I am puzzled as to what peculiar ideology lies behind Daniel Lazare’s prevarication. Perhaps some day he will come clean about it.

Moshé Machover
London

Focus on need

 think it’s important to review the Hamas uprising of October 7 that’s touched upon in Daniel Lazare’s letter for the purpose of truth-seeking, and the dispelling of Zionist propaganda accounts which Lazare is all too willing to believe. What took place was a military operation led by Hamas, the major Palestinian resistance organisation.

Anything coming out of the Zionist government should obviously be taken with not a grain, but a bucket of salt - proven liars haven’t the slightest credibility. What do we know or what does the evidence suggest? October 7 was a very disciplined, professional, military action. Intelligence hardware appeared to be confiscated, military personnel and armed civilians were killed. Civilians and military people were captured for the purpose, apparently, of being exchanged for Palestinian political prisoners, held by the colonialist administration, who are routinely tortured and humiliated in perpetuity. It seems that the protection of the Al-Aqsa mosque was crucially important. It appears that Hamas had planned for a long, brutal, genocidal response by the Israeli occupation forces.

It’s not clear who was responsible for any terrorist acts that might have taken place. Zionist fabrications, which Lazare buys into, abound. The evidence points to many, if not most, of the civilians who were killed at the kibbutzim and music festival had come under fire by the Israeli security forces out of panic or calculated design (it’s reported that the date of the festival was changed at the last moment and Hamas couldn’t have known this). The ‘Hannibal directive’, part of the established Israeli military strategy, was a likely approach (refer to investigative reporting by Max Blumenthal among others). Additionally, Hamas (and whoever else that might have breached the wall) didn’t have the weaponry or equipment to lay waste to the scores of cars at the festival which Israel points to as somehow ‘proof’ of Hamas ‘atrocities’.

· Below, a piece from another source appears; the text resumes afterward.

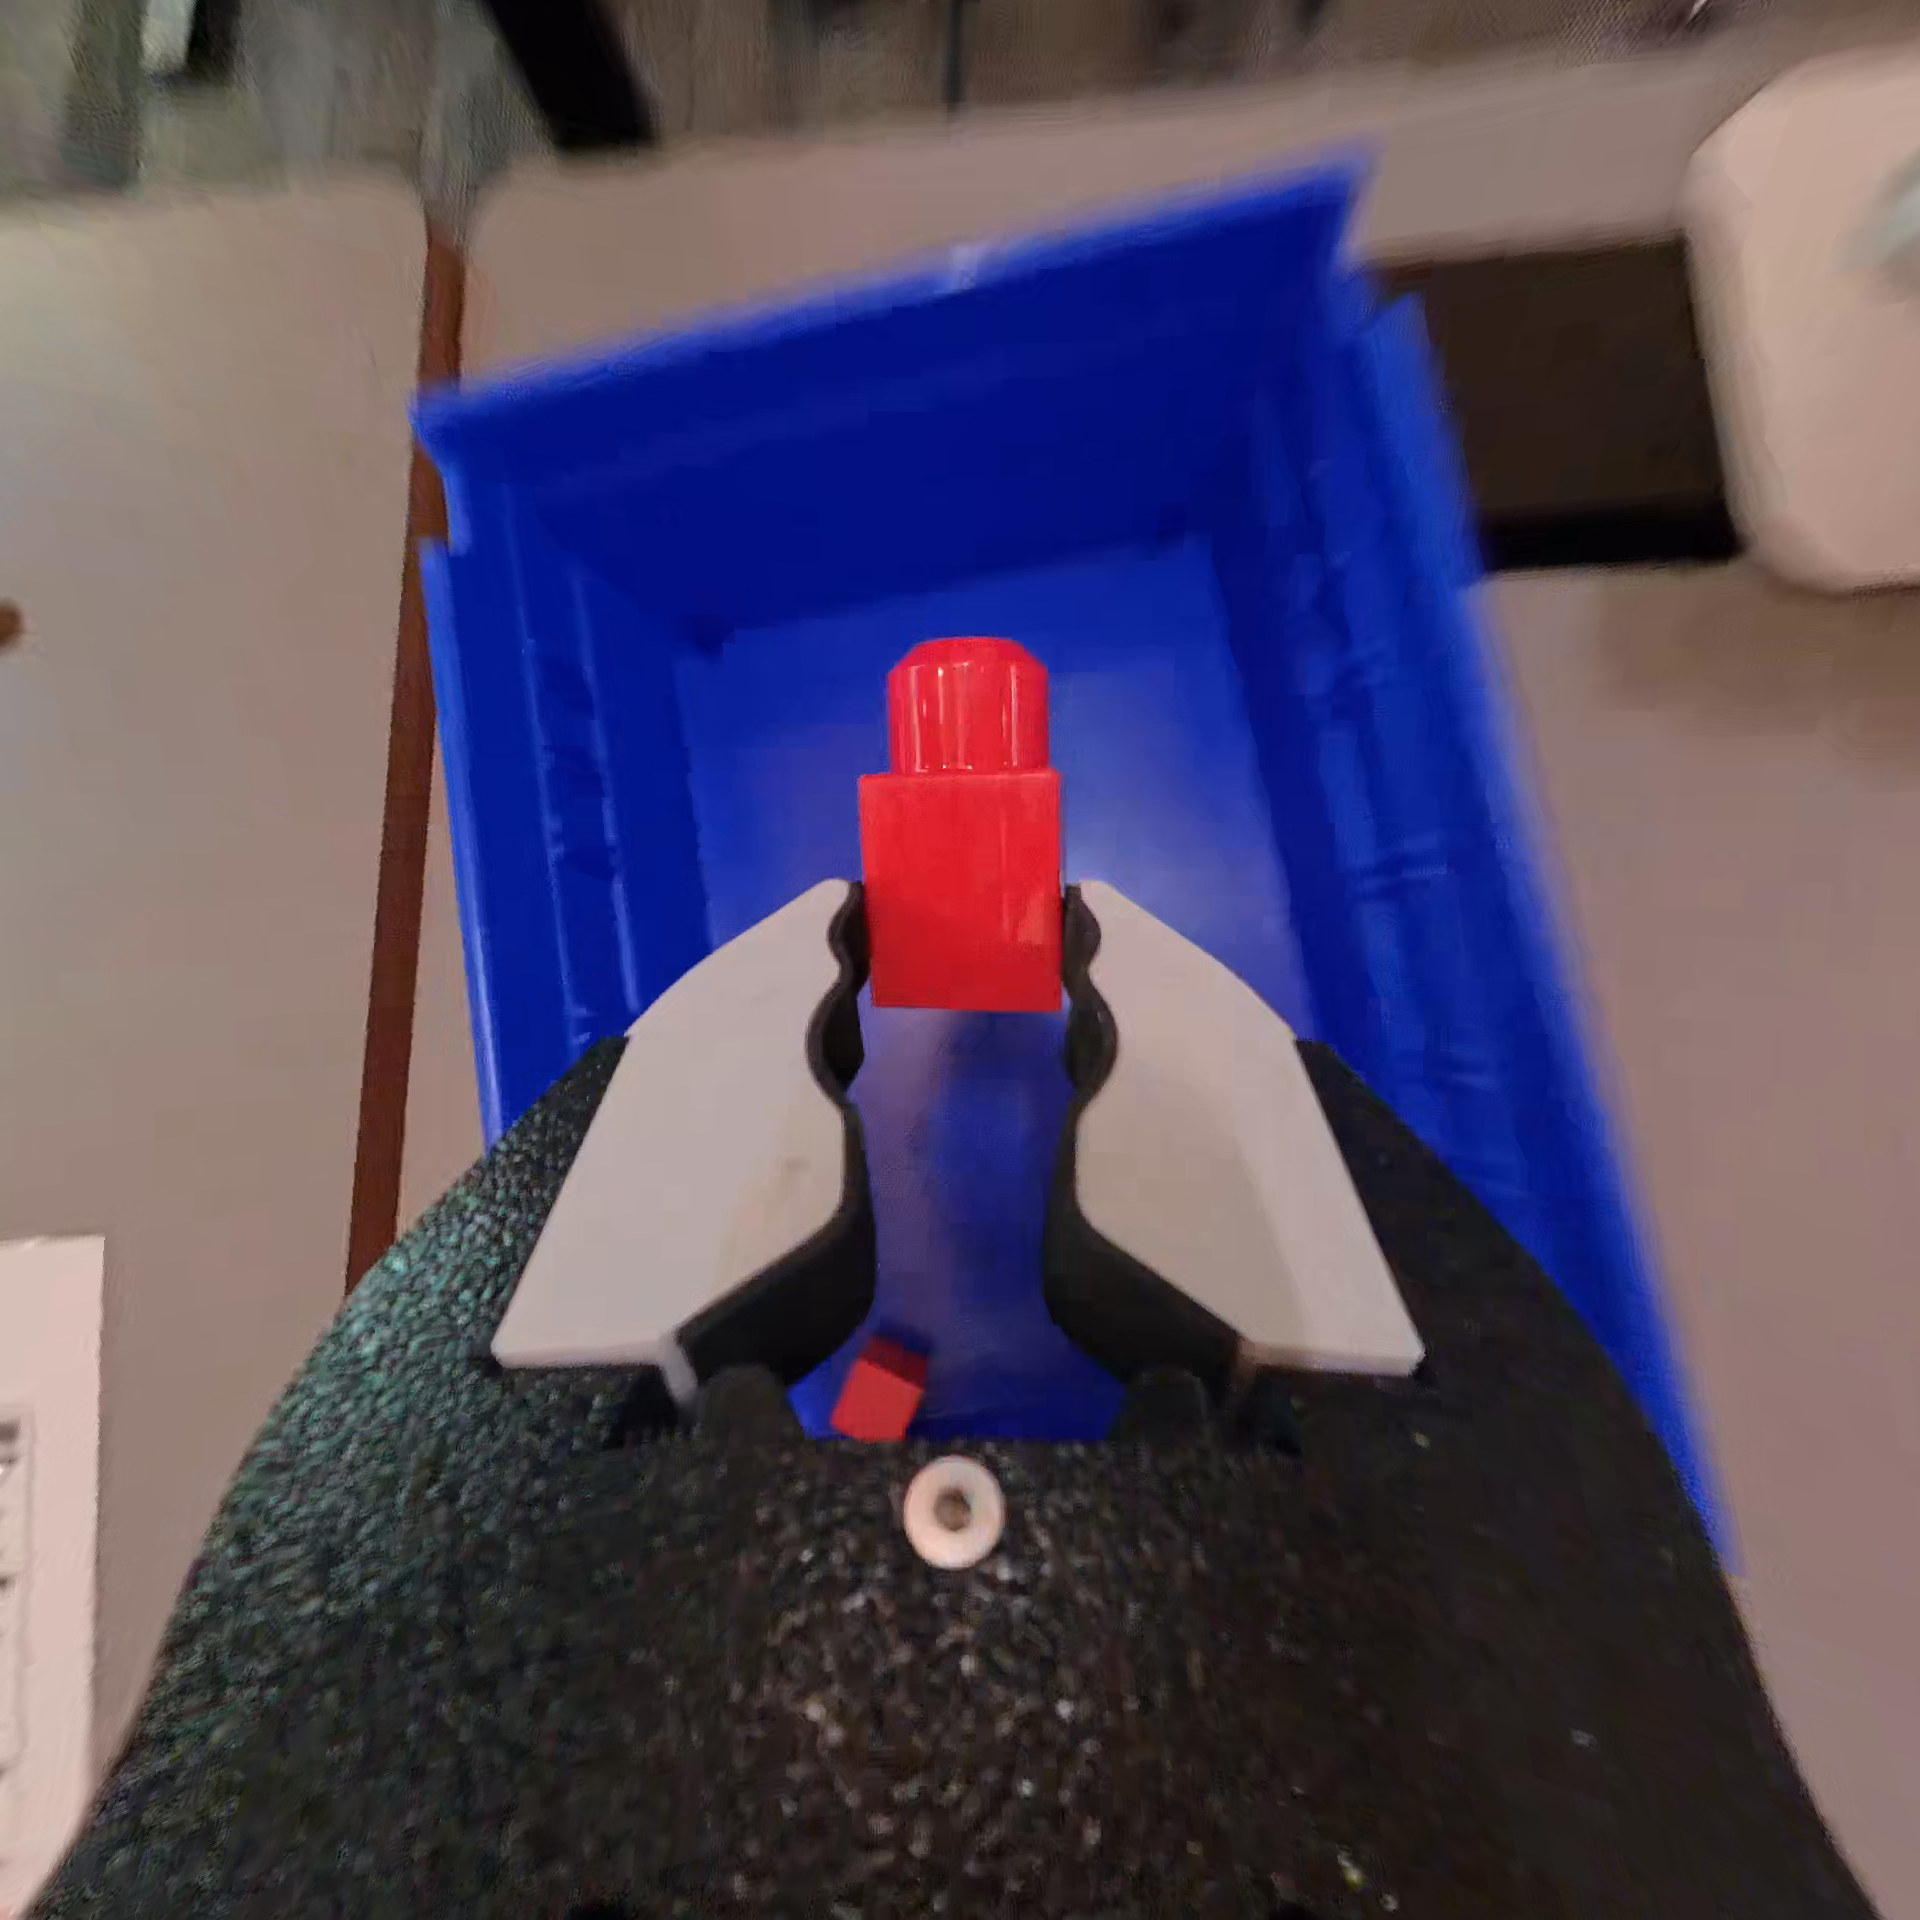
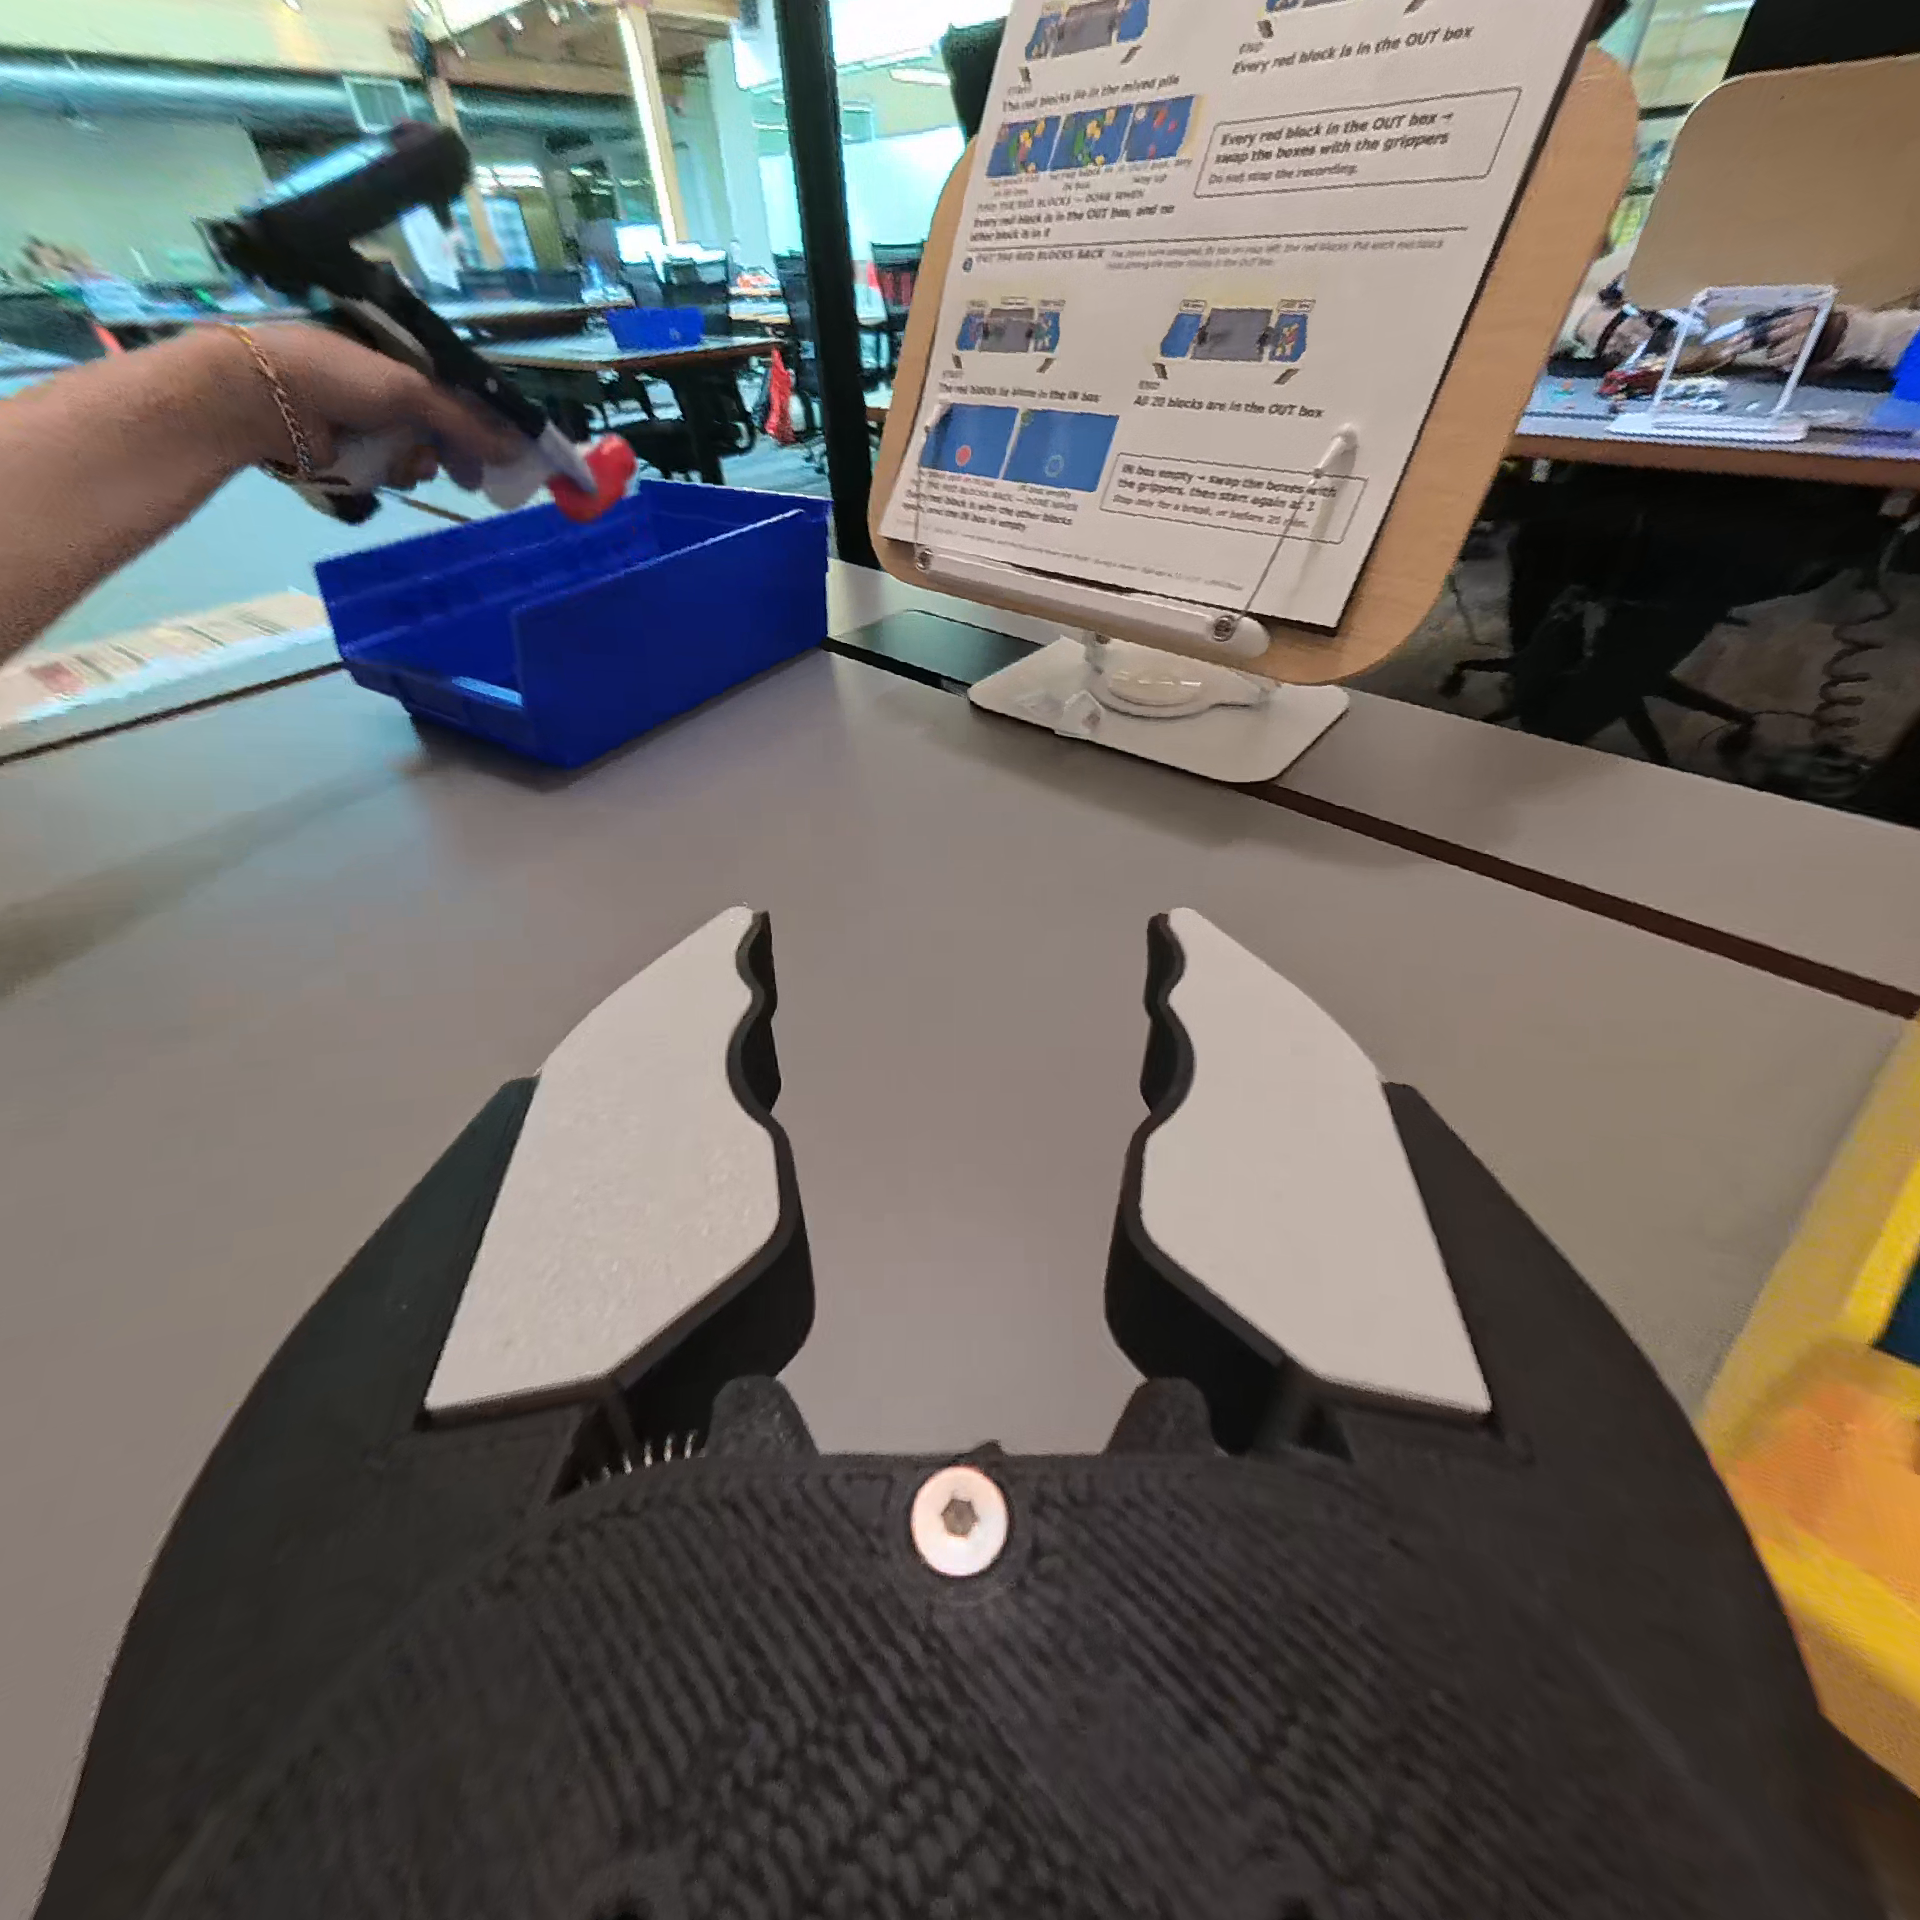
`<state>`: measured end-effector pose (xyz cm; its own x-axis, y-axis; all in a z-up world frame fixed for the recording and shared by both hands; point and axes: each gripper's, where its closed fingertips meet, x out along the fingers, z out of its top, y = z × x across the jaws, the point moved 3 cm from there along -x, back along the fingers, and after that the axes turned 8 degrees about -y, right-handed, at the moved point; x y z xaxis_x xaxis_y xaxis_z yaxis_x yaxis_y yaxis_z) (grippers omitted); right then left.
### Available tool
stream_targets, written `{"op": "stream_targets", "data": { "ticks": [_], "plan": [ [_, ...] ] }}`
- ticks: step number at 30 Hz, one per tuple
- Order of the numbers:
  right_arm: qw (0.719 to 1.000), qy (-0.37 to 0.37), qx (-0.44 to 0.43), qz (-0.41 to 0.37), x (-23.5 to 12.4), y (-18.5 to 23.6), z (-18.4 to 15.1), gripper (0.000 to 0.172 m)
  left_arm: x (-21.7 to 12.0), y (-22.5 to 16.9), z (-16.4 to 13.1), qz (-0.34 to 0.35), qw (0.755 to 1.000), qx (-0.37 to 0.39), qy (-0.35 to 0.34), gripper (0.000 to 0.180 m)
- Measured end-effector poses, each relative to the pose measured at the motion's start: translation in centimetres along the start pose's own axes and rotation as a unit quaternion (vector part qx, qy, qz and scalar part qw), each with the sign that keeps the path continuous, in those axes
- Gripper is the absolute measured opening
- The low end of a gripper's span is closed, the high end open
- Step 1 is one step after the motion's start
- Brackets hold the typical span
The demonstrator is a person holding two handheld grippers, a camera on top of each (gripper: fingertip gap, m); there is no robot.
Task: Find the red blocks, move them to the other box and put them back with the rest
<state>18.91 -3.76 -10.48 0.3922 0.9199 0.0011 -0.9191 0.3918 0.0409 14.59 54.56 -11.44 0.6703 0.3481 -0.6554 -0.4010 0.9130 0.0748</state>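
- Red block (image 1: pixel 961 894), square-bodied with a round stud on the far end, sits pinched at the tips of the left gripper (image 1: pixel 961 940), both black pads pressed on its lower flanks, over the open blue bin (image 1: pixel 1382 831).
- A second small red block (image 1: pixel 878 1397) lies on the bin floor below, near the gripper's base.
- Only the lower part of the block is gripped; a steady squeeze and a level wrist would likely keep it from pivoting during the carry.
- Bin walls rise left, right and ahead of the fingers; lifting straight up before travelling sideways looks the safer course past the rim.
- The right gripper (image 2: pixel 961 997) hovers with jaws spread wide and nothing between them, over bare grey table (image 2: pixel 935 831).
- Ahead-right of it stands an instruction board on a stand (image 2: pixel 1195 364); at its right edge, a yellow-edged object (image 2: pixel 1829 1403).
- Open tabletop ahead of the right gripper, reaching to the blue bin ahead-left, offers free room.
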Motion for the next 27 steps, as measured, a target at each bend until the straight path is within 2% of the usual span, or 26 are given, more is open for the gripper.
{"op": "stream_targets", "data": {
  "ticks": [3, 6, 10, 14, 19, 23, 27],
  "plan": [
    [1.000, 0.000, 0.005, 0.030, 0.2, 0.9, 0.2, 0.062, -6.1, -5.8, 3.4, -0.118, 0.985, 0.008, -0.122, 0.035],
    [0.998, -0.011, 0.002, 0.062, 0.5, 2.3, 0.5, 0.063, -11.8, -13.7, 4.0, -0.274, 0.937, 0.038, -0.215, 0.035],
    [0.994, -0.042, 0.005, 0.103, 0.7, 4.2, 1.7, 0.066, -17.0, -24.1, 0.8, -0.465, 0.843, 0.074, -0.260, 0.035],
    [0.986, -0.083, 0.007, 0.142, 0.6, 5.6, 3.1, 0.062, -18.9, -32.4, -4.1, -0.584, 0.758, 0.117, -0.265, 0.035],
    [0.978, -0.098, 0.011, 0.184, 0.9, 6.9, 3.2, 0.060, -19.3, -38.7, -8.8, -0.677, 0.675, 0.117, -0.269, 0.035],
    [0.973, -0.091, 0.019, 0.210, 1.5, 7.6, 2.5, 0.054, -20.2, -40.5, -10.5, -0.703, 0.636, 0.136, -0.288, 0.035],
    [0.969, -0.087, 0.033, 0.228, 2.1, 8.2, 2.0, 0.051, -20.3, -41.4, -11.3, -0.701, 0.625, 0.147, -0.311, 0.035]
  ]
}}
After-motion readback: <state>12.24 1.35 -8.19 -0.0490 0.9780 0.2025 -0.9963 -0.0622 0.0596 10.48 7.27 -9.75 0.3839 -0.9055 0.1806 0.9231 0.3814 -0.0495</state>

This figures into the assembly line of false narratives by this evil, Zionist state - the junior sidekick of American imperialism. The determination of the facts is essential, based on the evidence or what’s inferred from the evidence, not Lazare’s guesswork out of whole cloth that he uses to bash and undermine the Palestinian resistance movement.

It was predictable that Lazare would try to mimic and bolster the Zionist condemnation of Hamas for not “repealing” the 1988 charter. This is a red herring. The updated 2017 charter is a moderate and pragmatic document which should have been the basis for negotiations, but Israel has shown time and again that they are not interested in serious negotiations; why would they be interested when they can continue the usurpation of Arab land? If anyone should require conditions for negotiations it’s the aggrieved and dispossessed party - the Palestinian people and their representatives (for example, conditions such as the end to the violence and the end to settlement-building).

There’s no good reason for Hamas to accede to unreasonable, pre‑negotiation Zionist demands; in effect the Islamists would be prostrating themselves before the sadistic ‘god of Zionism’. For starters, Lazare should call for the Zionist regime to retract or “repeal” their phony charge against Hamas of the butchering and beheading of babies. Moreover, he should focus on what’s needed to rebuild the Palestinian left rather than keep whining about the imagined derelictions of Hamas, based on Zionist propaganda.

In a sea of Zionist, settler-colonial aggression over seven or eight decades, a one-day island of resistance in whatever form should not be the culprit for Lazare to obsess about, while the criminal, terrorist state of Zionist Israel currently carries out the mass destruction of the Palestinian people.